7. Cela fait trois mois et trois semaines et trois jours qu’il désespère de finir ce puzzle. Son petit appartement parisien est sens dessus dessous. Le désordre y règne en maître incontesté. Le puzzle inachevé semble avoir été abandonné dans un renfoncement. Certains coins sont en train de se désolidariser de l’ensemble. Des bordures se cassent et se détachent. Bientôt ce puzzle aura perdu toute apparence de figure, bientôt la pièce manquante aura engloutie tout le reste. Dans le salon jouxtant cette pièce, un homme est affalé en travers du canapé. D'une main, il tient une feuille tandis que de l’autre il dessine sur la feuille le puzzle reconstitué. Et, au centre de son dessin, brille une béance, et voilà qu’il essaie de donner vie à cette béance en l’animant, en la dotant d’une figure qui puisse s’intercaler en ce point précis et donner sens à tout ce puzzle. Puis, las des traits insignifiants qu’il trace dans cette béance, il repousse la feuille et soupire. Sur le dos, ses yeux suivent les moulures du plafond. Des lignes géométriques se poursuivent, se coupent et tracent de nouvelles régions dans l’éther immaculé. Le blanc du plafond lui entre dans l’œil. Ce blanc, c’est la pièce qui lui manque et il sent tout à coup son corps se lever, monter et toucher le plafond puis doucement redescendre et se poser sur le canapé qu’il vient de quitter. Est-ce une hallucination ? Il n’en sait rien, mais en tout cas, cette expérience de lévitation le bouleverse et une idée le saisit. Il est lui-même la pièce manquante qu’il recherche. C’est donc lui qui doit prendre place au centre du puzzle, s’y lover et y disparaître. Il se lève, entre dans la pièce attenante au salon. Le puzzle, disposé sur la planche en bois, trône au milieu. Au centre de la planche, une place laissée vide l’attend. Il avance prudemment. Il craint de modifier l’organisation complexe du puzzle. Il progresse cependant. Il arrive devant le bord vide. La forme qui s’offre à lui, légèrement arrondie, à quelque chose de rassurant. Il se recroqueville et s’endort. A cet instant, le puzzle s’illumine. Il semble animé d’un souffle nouveau, d’une organicité nouvelle, d’un chant inconnu.
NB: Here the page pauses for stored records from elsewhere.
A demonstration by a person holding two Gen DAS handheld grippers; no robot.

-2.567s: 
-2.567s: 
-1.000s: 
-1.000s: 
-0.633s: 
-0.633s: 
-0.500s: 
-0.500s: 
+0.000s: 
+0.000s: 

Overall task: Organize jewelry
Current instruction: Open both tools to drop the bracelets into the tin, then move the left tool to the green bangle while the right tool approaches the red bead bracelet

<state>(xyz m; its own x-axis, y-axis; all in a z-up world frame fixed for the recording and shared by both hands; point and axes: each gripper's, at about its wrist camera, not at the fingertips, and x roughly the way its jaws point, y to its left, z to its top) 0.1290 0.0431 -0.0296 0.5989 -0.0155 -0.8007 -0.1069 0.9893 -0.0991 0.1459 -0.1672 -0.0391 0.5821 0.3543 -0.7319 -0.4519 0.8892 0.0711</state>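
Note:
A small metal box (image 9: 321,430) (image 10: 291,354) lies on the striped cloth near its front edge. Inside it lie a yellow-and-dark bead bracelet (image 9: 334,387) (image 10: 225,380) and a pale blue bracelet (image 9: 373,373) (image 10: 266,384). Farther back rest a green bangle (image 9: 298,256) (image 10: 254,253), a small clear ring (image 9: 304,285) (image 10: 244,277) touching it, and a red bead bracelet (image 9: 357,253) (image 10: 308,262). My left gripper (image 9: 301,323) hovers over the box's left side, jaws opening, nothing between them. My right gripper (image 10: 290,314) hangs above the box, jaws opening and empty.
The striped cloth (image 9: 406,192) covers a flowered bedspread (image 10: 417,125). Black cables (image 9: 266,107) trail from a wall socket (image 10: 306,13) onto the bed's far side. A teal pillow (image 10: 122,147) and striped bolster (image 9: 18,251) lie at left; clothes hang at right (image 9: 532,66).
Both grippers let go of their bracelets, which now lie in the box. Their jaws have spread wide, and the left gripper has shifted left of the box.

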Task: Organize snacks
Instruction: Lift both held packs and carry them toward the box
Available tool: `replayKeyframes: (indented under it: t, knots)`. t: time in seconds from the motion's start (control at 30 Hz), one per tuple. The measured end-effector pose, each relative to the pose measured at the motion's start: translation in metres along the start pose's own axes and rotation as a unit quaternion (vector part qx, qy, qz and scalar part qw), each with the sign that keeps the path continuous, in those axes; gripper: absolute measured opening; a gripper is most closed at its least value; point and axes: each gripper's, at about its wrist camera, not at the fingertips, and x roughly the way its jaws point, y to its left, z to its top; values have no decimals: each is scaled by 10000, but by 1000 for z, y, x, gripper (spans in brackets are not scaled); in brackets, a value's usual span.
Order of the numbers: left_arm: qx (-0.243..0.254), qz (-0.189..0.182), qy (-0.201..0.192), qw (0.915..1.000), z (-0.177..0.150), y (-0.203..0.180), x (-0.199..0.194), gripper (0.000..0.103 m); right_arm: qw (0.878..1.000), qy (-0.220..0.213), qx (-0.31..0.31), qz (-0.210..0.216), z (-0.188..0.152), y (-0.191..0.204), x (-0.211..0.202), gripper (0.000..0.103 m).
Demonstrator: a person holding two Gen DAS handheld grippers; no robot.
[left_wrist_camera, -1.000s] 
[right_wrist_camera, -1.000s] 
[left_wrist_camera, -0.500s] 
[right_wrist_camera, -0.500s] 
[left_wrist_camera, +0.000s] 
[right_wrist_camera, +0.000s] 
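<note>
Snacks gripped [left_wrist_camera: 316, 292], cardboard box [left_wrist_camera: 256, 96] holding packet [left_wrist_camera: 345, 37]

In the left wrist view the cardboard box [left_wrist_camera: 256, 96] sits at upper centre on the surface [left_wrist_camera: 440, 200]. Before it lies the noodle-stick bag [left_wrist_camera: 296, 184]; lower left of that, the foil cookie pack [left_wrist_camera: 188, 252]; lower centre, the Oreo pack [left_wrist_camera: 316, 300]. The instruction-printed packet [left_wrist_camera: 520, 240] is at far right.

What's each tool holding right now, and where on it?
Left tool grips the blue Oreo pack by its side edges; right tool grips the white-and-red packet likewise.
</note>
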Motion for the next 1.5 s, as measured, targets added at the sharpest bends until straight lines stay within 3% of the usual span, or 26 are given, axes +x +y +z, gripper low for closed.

Puis, le silence retombe mais un silence d’une nature particulière, un silence vivant, un silence plein et dense, un silence nourricier. Et, avec ce silence, un grand calme et avec ce grand calme une nuit riche et profonde. Il peut dormir tranquille, cet homme réconcilié, il n’a plus rien à craindre, la nuit est son étoile.